# Task to carry out:
Only the lines holding the word "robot" are wanted; copy each of them from the listing.

# Data section:
= = = =

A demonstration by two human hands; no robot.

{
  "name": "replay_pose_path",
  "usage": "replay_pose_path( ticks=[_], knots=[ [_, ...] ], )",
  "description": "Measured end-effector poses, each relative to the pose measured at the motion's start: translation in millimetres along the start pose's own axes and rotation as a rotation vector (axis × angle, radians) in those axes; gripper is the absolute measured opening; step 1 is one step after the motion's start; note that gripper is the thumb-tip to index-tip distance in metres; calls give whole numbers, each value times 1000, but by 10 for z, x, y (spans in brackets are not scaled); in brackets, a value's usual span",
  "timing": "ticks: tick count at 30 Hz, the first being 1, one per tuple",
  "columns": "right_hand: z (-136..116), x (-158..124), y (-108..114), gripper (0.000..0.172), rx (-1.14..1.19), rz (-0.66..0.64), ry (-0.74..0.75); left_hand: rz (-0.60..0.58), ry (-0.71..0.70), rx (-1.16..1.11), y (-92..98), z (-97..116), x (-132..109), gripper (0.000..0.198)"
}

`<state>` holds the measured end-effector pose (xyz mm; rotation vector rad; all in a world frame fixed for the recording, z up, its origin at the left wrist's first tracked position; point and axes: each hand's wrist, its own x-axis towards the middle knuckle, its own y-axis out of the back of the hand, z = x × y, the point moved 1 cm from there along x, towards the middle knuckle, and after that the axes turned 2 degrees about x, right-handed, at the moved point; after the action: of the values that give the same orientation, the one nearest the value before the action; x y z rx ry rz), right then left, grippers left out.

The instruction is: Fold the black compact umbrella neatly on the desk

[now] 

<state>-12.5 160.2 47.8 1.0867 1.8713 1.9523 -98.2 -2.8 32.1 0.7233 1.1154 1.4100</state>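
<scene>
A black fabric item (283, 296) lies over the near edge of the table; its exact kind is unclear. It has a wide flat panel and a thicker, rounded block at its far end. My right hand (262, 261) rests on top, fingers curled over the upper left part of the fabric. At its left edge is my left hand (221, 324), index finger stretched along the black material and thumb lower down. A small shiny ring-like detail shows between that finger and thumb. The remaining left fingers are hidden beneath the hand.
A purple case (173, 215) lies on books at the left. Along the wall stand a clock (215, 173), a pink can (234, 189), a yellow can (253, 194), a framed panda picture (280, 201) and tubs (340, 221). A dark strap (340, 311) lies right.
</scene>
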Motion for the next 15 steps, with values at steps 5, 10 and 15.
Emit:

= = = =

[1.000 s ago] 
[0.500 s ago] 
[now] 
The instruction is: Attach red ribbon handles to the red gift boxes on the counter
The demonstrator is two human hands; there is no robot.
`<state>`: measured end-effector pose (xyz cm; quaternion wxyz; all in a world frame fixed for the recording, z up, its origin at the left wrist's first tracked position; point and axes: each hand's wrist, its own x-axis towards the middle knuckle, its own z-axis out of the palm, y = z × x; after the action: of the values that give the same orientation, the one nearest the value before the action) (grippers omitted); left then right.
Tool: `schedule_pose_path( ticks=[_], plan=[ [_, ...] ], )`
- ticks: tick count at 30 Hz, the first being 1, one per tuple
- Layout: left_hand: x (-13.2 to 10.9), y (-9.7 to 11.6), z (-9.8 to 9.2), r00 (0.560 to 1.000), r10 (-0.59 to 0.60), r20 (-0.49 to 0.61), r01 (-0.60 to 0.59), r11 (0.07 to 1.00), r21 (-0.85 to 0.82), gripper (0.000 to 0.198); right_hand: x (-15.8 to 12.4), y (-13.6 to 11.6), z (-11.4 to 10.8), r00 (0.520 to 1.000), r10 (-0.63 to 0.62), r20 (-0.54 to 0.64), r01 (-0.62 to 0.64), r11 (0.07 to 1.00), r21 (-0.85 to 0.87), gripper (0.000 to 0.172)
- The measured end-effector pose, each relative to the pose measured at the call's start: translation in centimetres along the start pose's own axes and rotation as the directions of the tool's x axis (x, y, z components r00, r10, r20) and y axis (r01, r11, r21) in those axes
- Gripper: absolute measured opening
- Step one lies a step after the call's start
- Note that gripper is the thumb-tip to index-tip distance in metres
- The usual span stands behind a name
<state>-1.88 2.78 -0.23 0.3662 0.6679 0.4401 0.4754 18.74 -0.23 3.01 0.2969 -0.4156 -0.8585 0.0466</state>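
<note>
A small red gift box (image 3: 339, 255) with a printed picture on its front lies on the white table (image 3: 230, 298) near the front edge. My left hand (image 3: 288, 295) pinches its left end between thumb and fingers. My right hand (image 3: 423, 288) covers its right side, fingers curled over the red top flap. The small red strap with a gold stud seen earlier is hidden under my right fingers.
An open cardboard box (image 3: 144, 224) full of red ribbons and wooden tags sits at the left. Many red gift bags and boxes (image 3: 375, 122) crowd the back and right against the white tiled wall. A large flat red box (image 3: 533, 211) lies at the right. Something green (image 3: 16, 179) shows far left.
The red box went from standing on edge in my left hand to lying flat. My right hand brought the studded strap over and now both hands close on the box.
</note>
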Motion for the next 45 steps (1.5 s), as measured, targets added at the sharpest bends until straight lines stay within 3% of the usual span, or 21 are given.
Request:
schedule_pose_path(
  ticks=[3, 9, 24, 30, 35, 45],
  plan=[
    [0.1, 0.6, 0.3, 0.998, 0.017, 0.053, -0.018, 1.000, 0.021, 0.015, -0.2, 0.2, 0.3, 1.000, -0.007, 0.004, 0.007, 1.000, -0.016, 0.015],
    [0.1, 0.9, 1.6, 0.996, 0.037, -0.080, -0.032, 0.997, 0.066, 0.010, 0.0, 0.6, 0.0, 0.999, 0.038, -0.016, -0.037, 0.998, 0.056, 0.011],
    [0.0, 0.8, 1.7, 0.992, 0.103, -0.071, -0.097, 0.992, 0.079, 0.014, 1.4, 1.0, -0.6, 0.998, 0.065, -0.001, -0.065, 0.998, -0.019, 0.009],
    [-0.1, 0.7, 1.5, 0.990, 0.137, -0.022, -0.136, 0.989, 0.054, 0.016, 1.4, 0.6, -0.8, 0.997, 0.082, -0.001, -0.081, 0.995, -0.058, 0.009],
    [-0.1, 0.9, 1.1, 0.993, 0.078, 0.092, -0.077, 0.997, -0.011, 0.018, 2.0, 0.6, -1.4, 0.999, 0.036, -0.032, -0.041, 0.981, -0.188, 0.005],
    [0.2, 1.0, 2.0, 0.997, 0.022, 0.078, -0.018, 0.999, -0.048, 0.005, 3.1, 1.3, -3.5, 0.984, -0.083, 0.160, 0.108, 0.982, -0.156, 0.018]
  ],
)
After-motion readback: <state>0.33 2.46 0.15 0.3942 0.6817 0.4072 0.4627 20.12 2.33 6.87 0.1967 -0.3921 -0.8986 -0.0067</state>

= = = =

# Completed exercise:
A demonstration by two human hands; no robot.
The demonstrator is two human hands; there is no robot.

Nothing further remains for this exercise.